Characterizations: been there, funny, right on!, well written


  1. Marian says:

    Your costumes were so creative and fun, Risa. Love this story and the great photos you kept. My favorite costume from childhood was a chicken (my mother made it), and as an adult, I went to a costume party as a hippie, with my own paisley scarf and love beads I’d made. I got the “most authentic” costume award.

    • Risa Nye says:

      That’s great, Marian! What you couldn’t see in the picture of my hippie girl: I inserted two pieces of paisley fabric to make her jeans into bell bottoms! So much fun.Thanks for your comments!

  2. Suzy says:

    Risa, you never cease to amaze me! These are such fabulous costumes, I’m so glad you have the pictures! I love them all so much! I did the Statue of Liberty crown + green sheet for my older daughter, but she didn’t look nearly as authentic as Caitlin! Also love that your father, the drama teacher, was in charge of costumes and makeup for you and your sister. You are a Halloween superstar!
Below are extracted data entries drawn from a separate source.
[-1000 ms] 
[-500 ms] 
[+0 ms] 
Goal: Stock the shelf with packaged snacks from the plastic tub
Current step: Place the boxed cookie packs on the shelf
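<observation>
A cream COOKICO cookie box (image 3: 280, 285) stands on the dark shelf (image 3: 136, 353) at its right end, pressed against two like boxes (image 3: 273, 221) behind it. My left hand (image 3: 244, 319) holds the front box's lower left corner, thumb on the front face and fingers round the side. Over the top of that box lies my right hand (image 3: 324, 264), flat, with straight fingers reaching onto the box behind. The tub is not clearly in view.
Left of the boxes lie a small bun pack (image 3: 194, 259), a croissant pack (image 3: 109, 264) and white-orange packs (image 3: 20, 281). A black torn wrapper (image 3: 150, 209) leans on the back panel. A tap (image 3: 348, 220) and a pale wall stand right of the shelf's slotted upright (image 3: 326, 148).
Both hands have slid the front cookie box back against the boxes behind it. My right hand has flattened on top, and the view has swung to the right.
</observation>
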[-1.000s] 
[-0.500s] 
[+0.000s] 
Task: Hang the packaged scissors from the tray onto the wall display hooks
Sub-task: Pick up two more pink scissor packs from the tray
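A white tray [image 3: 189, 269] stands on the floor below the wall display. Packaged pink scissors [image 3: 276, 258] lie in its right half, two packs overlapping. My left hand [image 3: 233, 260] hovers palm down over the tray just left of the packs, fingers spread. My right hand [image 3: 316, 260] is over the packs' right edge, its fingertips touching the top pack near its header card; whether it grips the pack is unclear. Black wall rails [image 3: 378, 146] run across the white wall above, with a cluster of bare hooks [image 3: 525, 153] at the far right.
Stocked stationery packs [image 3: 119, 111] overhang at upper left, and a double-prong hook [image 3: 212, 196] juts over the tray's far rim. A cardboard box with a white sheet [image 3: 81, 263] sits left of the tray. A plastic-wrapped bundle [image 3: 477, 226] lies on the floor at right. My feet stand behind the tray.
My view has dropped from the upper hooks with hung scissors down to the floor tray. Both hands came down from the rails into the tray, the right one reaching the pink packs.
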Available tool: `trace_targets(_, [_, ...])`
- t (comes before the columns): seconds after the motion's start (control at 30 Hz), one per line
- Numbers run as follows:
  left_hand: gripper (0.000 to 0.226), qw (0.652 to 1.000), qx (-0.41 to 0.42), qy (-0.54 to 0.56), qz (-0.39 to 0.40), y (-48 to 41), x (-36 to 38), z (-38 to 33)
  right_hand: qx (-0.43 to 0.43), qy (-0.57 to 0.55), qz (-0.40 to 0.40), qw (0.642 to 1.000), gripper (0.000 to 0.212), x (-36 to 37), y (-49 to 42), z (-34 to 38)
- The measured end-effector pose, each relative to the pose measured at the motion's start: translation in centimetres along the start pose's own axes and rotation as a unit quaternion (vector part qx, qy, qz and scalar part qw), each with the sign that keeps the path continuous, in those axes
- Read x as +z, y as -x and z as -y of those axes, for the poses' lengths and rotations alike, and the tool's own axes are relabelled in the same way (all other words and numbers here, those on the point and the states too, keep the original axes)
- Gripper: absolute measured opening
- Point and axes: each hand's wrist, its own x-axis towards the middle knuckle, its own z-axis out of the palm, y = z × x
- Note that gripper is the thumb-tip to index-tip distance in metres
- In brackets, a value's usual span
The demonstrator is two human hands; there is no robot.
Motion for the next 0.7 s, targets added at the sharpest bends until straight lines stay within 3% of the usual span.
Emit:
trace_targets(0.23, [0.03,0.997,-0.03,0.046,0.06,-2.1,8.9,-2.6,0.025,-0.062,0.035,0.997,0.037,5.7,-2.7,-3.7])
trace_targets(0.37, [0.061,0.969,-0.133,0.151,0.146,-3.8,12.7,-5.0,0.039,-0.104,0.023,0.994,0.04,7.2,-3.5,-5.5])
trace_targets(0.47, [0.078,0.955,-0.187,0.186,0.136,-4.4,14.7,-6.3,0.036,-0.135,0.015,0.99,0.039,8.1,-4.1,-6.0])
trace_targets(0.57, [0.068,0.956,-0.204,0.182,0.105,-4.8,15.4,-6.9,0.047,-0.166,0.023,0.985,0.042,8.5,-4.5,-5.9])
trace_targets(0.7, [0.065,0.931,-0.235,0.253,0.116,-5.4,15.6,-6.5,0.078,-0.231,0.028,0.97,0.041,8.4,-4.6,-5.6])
  3. This was a wonderful blended ,montage of the descriptions and the photos. “Your tired, your poor, and your candy” definitely stands out as a line to be probably remembered forever!

  4. John Shutkin says:

    I am in awe, Risa! You have done amazing, creative costume design — and execution — over the years for Halloween costumes, and even have the great pictures to prove it. And yes; the spaghetti and meatballs is the p.d.r. Seriously, did you ever consider Hollywood or Broadway? In any event, thank you for sharing these delights with us.

    Perhaps most importantly, where were you the Halloween my brother decided to dress up as a light bulb? And nearly asphyxiated himself trying to wrap the bulb (i.e., himself) in Saran Wrap. Talk about dim bulbs…..

    • Risa Nye says:

      Oh, I remember hearing about a kid who went out dressed as a robot– wrapped in aluminum foil. Not as life-threatening as your brother’s bright idea, but hazardous just the same. Thanks for your kind words. My latest foray into costume design was just recently when I had to fashion a dress out of a pillowcase for my 3 yr old granddaughter after an unfortunate wardrobe malfunction. She loved it!

  5. Laurie Levy says:

    Loved this, Risa. I am in awe of your talent and really enjoyed all of the photos of your kids and the creative costumes.

  6. Dave Ventre says:

    In grade school, one of the kid’s father was a professional makeup artist (as in Broadway plays and real movies) so his costumes were at another level. He never entered our grade school costume contests, which was nice of him.

    And your SuperMom hair looks a lot like my wife’s did back in the 80s!

  7. Wow Risa/SuperMom!
    Meatballs & Spaghetti takes the cake!
    (and I love the red-checked tablecloth!)

  8. Betsy Pfau says:

    Fabulous costumes, fabulous photos, Risa. And all homemade. WOW! Very creative and impressive. As others have stated, I think you had as much fun as your kids did. Love it all, even the Jazzercise costume (we all had those perms – nothing to regret). You do look super-fit. Maybe having a drama teacher dad who did your costumes as a kid set the “stage” for all you own creativity later in life. And the grown up photo with your daughter still speaks to lifelong bonding and fun. Thanks for sharing it all.

  9. Khati Hendry says:

    Fabulous costumes, and so well executed1 You have real talent and imagination. Spaghetti and meatballs! My sister put together a costume for her two kids one year–the Washington Monument and the Capitol Building–that were unforgettable too. I bow before the masters.

  10. Good one, Risa! You were lucky to have a skilled drama teacher for a father, who cold help you with your Halloween costumes and makeup. And your kids were equally fortunate to have a crafty, creative mom building costumes for them. Your Statue of Liberty, Dorothy from The Wizard of Oz, and Spaghetti & Meaballs were particularly well-executed. Very dear memories.